Questa pratica va a lavorare su alcuni meccanismi psicofisiologici che non devono avere malfunzionamenti o disfunzioni. Come abbiamo visto, il training autogeno si applica in diverse situazioni, ma è sconsigliato in presenza di patologie depressive e psicotiche.
Molta attenzione deve essere prestata anche in caso di gravidanza. È possibile avvicinarsi alla tecnica, ma con molte accortezze e modificando alcuni esercizi, considerando i cambiamenti, soprattutto a livello di apparato circolatorio, che coinvolgono una donna in stato interessante.
Anche chi soffre di cardiopatie acute e, soprattutto i soggetti che hanno sofferto di infarti negli ultimi mesi, dovrebbero astenersi dal praticare training autogeno. Nei soggetti che soffrono di bradicardia, la pratica è sconsigliata perché l’abbassamento delle tensioni muscolari ha delle conseguenze sulla frequenza respiratoria e cardiaca.

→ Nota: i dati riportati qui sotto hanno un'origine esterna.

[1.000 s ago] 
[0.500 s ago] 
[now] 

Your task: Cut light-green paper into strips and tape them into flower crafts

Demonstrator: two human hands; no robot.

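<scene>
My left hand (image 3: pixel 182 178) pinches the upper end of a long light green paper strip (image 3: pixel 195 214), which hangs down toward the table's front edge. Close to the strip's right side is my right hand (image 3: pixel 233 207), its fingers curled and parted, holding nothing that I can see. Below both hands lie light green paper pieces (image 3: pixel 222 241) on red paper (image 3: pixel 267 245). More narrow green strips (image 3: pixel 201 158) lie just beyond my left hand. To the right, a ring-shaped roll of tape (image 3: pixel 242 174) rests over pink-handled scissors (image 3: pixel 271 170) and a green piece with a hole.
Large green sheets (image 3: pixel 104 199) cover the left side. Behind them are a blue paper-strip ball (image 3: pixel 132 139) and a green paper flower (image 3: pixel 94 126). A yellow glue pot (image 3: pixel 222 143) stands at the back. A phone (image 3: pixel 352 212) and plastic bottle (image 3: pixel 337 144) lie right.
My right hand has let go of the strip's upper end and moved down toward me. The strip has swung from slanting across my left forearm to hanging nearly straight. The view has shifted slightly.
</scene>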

Ricordiamo infatti che il training autogeno favorisce e predispone verso un’esperienza di scissione corporea, intervenendo sulle tensioni muscolari.
Anche in caso di nevrosi ossessiva grave e forme di depressione è sconsigliato praticare training autogeno.
Ovviamente tutto quello che viene indicato in questo articolo, deve necessariamente valutato di caso in caso, dato che le peculiarità di ogni singolo soggetto devono essere tenute in considerazione.